Financement : Queen’s Park légiférera plus vite que prévu

TORONTO – La première ministre Kathleen Wynne promet d’interdire les contributions des grandes entreprises et des syndicats aux caisses électorales des partis provinciaux de l’Ontario dans le cadre d’une réforme du financement politique qu’elle souhaite mettre de l’avant dès ce printemps.

FRANÇOIS PIERRE DUFAULT
fpdufault@tfo.org | @fpdufault

La chef libérale à Queen’s Park devancerait ainsi de quelques mois la réforme du financement politique qu’elle avait promise d’abord pour l’automne.

« C’est assez clair à mes yeux que nous devons interdire les dons corporatifs et les dons des syndicats », a déclaré Mme Wynne dans la Législature, lundi 4 avril. « Ce n’est plus une question pour moi à ce moment-ci.
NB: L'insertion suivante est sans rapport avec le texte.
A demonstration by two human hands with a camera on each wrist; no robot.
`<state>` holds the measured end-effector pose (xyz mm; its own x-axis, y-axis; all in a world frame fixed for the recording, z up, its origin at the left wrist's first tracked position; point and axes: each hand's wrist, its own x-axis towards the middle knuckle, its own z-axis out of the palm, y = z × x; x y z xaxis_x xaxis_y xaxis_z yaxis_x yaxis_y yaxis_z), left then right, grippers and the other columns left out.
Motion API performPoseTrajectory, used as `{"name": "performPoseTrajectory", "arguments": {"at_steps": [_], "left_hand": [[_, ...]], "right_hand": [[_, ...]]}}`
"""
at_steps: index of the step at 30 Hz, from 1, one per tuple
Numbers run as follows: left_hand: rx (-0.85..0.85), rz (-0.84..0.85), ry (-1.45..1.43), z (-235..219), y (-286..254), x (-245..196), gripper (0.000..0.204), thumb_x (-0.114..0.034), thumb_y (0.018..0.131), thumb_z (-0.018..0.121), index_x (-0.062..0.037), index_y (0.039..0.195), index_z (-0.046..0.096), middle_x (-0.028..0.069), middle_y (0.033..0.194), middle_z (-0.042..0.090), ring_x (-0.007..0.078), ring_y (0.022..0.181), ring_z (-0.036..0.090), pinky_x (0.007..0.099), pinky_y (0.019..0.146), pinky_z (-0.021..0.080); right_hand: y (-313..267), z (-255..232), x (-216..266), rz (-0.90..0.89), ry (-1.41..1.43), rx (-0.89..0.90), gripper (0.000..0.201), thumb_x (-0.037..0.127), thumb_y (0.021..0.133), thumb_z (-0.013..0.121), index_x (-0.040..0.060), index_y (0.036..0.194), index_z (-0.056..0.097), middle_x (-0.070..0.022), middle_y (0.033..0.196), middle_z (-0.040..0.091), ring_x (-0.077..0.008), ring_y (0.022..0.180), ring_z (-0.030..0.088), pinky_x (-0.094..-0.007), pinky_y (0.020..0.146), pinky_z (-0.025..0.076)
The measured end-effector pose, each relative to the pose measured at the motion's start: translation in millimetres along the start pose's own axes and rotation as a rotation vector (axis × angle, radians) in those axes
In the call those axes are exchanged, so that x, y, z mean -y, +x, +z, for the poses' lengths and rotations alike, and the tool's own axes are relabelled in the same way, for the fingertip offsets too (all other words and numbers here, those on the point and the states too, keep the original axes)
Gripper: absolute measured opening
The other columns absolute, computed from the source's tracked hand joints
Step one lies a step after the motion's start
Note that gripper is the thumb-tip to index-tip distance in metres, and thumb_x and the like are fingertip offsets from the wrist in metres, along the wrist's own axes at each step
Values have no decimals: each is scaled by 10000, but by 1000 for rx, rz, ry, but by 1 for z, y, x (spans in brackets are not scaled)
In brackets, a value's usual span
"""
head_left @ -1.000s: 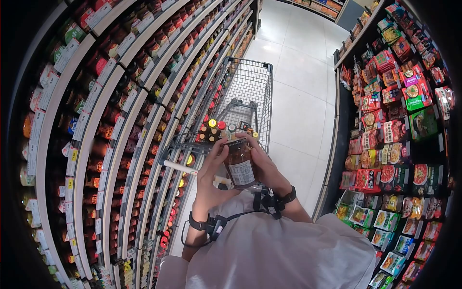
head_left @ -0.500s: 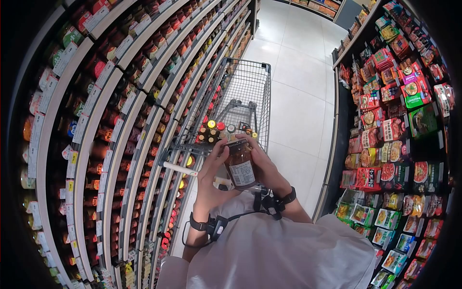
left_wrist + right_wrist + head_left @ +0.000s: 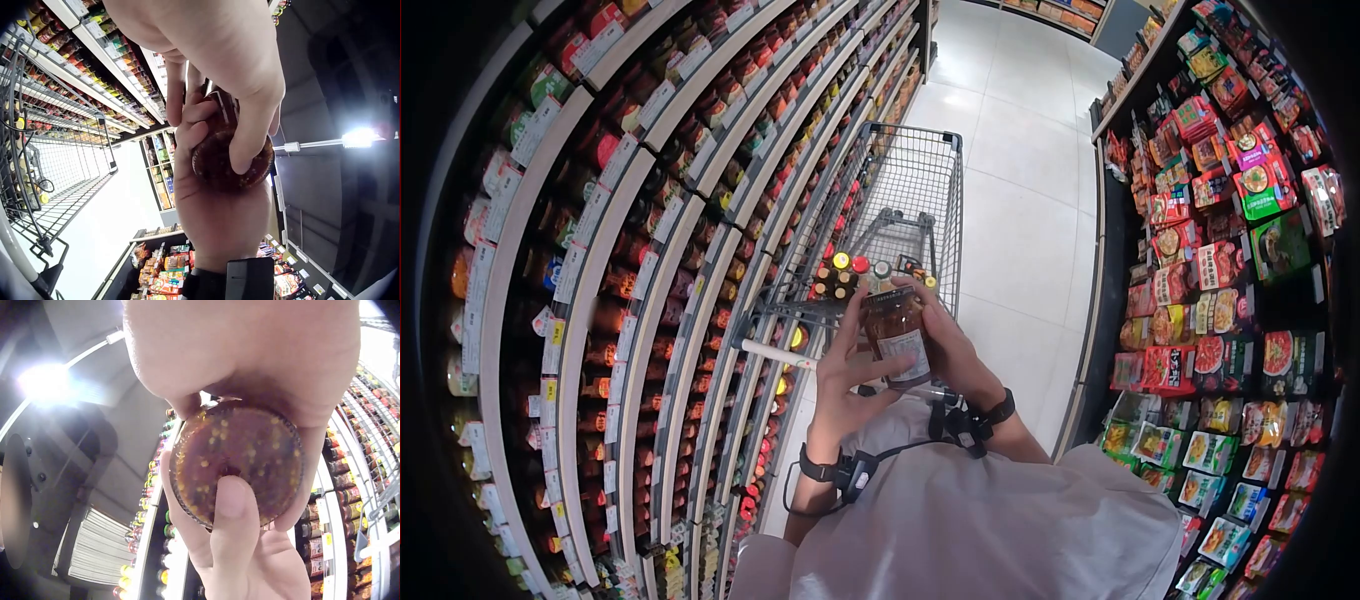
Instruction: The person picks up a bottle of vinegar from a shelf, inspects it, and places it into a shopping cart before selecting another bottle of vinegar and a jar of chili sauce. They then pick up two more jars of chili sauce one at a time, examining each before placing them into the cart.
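Note:
A glass jar of dark reddish-brown sauce point(image 3: 895, 318) with a dark lid and a white printed label is held up in front of the chest, between both hands. My right hand point(image 3: 958, 352) grips its right side. Along the left side lie the fingers of my left hand point(image 3: 840, 368), its thumb reaching across the lower label. From beneath, the right wrist view shows the round jar base point(image 3: 269, 450) with pale yellow seed-like bits inside and the left thumb point(image 3: 232, 515) over it. The left wrist view also has that thumb across the jar's bottom end.
A wire shopping cart point(image 3: 910, 165) stands just ahead, several capped bottles point(image 3: 840, 275) at its near end. Shelves of jars point(image 3: 615, 260) line the left side. Packaged foods point(image 3: 1220, 265) fill the right rack. Pale floor tiles point(image 3: 1025, 200) run between them.
The left thumb has moved from below the jar up across its label. The right hand keeps its grip, and the jar and cart stay nearly in place.

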<state>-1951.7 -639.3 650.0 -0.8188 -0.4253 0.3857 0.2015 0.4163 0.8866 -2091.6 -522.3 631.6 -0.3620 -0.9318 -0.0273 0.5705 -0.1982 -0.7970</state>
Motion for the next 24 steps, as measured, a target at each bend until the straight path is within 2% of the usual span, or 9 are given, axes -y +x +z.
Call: {"name": "performPoseTrajectory", "arguments": {"at_steps": [2,11,14,16,19,21,22,24], "left_hand": [[12,11,-10,1,0,0,509,55,567,816,-196,1009,829,242,1625,281,400,1366,516,447,1028,539],[19,-3,1,6,-1,1,464,27,577,843,-206,978,837,234,1638,261,393,1406,472,436,1006,544],[1,-17,-35,10,-1,-2,445,30,591,842,-201,971,837,232,1641,261,396,1429,442,450,1044,510],[-14,-31,-159,13,-1,1,385,34,584,845,-178,905,839,227,1642,264,395,1456,402,466,1075,476],[-79,-197,-394,20,-5,6,339,40,578,854,-117,876,824,223,1647,261,385,1493,340,492,1115,423],[-81,-216,-398,24,-6,13,438,40,583,864,-78,995,773,217,1649,254,374,1502,323,498,1125,410],[-53,-155,-317,23,-6,18,550,38,590,870,-64,1112,731,212,1649,250,369,1499,327,494,1122,415],[-33,-166,-237,27,-3,14,786,31,612,878,-54,1331,571,199,1640,251,358,1483,348,481,1116,427]], "right_hand": [[-1,1,1,0,35,-2,584,434,1091,401,120,1566,271,-99,1438,493,-174,1285,510,-311,1082,395],[-4,-1,5,-7,39,-7,590,435,1093,397,122,1573,258,-101,1449,479,-178,1300,497,-318,1097,386],[-5,-3,6,-7,28,-2,577,422,1097,393,132,1576,252,-102,1460,465,-179,1309,486,-320,1101,381],[-6,-4,7,-10,10,-8,563,407,1099,397,139,1574,255,-102,1466,456,-179,1312,480,-321,1102,380],[-8,-6,8,-16,-3,-23,530,371,1099,415,141,1557,277,-100,1469,446,-180,1310,478,-323,1105,376],[-9,-9,9,-17,27,-25,497,339,1098,429,137,1535,304,-95,1466,443,-181,1305,479,-323,1111,368],[-10,-12,10,-22,11,-43,492,319,1091,454,131,1523,313,-95,1446,457,-177,1281,499,-315,1081,396],[-11,-20,10,-34,-19,-78,485,279,1077,505,120,1500,331,-94,1406,486,-169,1231,539,-300,1021,451]]}}
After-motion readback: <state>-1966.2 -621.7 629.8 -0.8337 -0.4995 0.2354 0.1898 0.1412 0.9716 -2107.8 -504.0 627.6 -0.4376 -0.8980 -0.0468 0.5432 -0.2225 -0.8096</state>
Nous regardons ce qui se passe dans d’autres juridictions, y compris le fédéral, et c’est ce que nous allons faire. »

Les libéraux se font tirer l’oreille par l’opposition et l’opinion publique depuis quelques jours pour changer les règles du financement des formations politiques qui permettent, à l’heure actuelle, à des gens d’affaires et des lobbyistes d’avoir accès à des ministres influents en échange d’une contribution à la caisse du parti.

Des gens d’affaires et des lobbyistes auraient donné jusqu’à 7500$ au Parti libéral pour avoir un accès privilégié à la première ministre et à des membres de sa garde rapprochée, selon le Globe & Mail.

Une entreprise, un syndicat ou un individu ne peut pas donner plus de 9975$ par année – le double en période électorale – à un parti politique ontarien. Mais il existe des échappatoires. Par exemple, chaque division d’une même entreprise ou chaque section locale d’un même syndicat peut donner à un parti, au même titre que leur maison-mère, le maximum prévu par la loi.

Le Parti libéral donne à ses ministres des cibles de financement à atteindre. Pour certains d’entre eux, la cible pourrait être aussi élevée que 500000$ par année.

Consultation

« Nous avons l’intention de présenter un projet de loi ce printemps (…) parce que (…) les gens de la province ont besoin d’avoir une bonne et longue opportunité d’être entendus », a fait savoir Mme Wynne dans la Législature, alors qu’elle était bombardée de questions sur le financement de son parti, le 4 avril. « Si nous proposons des mesures législatives au printemps, il pourra y avoir une bonne consultation avec le public sur ce projet de loi. »

La veille, la première ministre a aussi écrit aux deux autres chefs de partis à Queen’s Park pour les inviter à lui soumettre leurs idées pour une éventuelle réforme du financement politique.

Le chef progressiste-conservateur Patrick Brown, qui a voté en faveur d’une réforme du financement politique à Ottawa alors qu’il était député fédéral en 2006, se dit prêt à apporter les mêmes changements au niveau provincial. Mais il refuse de sabrer trop vite le champagne.

« Je doute de la sincérité de cette démarche. La première ministre aurait pu dire aujourd’hui que ses ministres n’étaient plus autorisés à recueillir des fonds auprès des parties intéressées dans leurs départements. Mais elle ne l’a pas fait », a fustigé M. Brown. « Si des ministres octroient des contrats, ils ne doivent pas pouvoir recueillir des fonds auprès des gens à qui ils octroient ces contrats. »

La chef néo-démocrate Andrea Horwath a fait preuve, elle aussi, d’un optimisme prudent.

« J’espère que la première ministre va prendre le temps de bien consulter les Ontariens », a exhorté Mme Horwath à la presse parlementaire. « Ce n’est pas un enjeu qui ne concerne pas seulement les partis politiques, mais aussi les entreprises, les syndicats, les experts et l’ensemble de la société civile. Nous voulons que cette réforme soit bien pensée. »

En attendant la réforme, le gouvernement et l’opposition n’ont toutefois pas l’intention de changer leurs méthodes de financement. En février, le NPD de l’Ontario a été l’hôte d’un souper-bénéfice à 9975$ le couvert dans un hôtel de Toronto avec, comme invitée spéciale, la première ministre néo-démocrate Rachel Notley, de l’Alberta.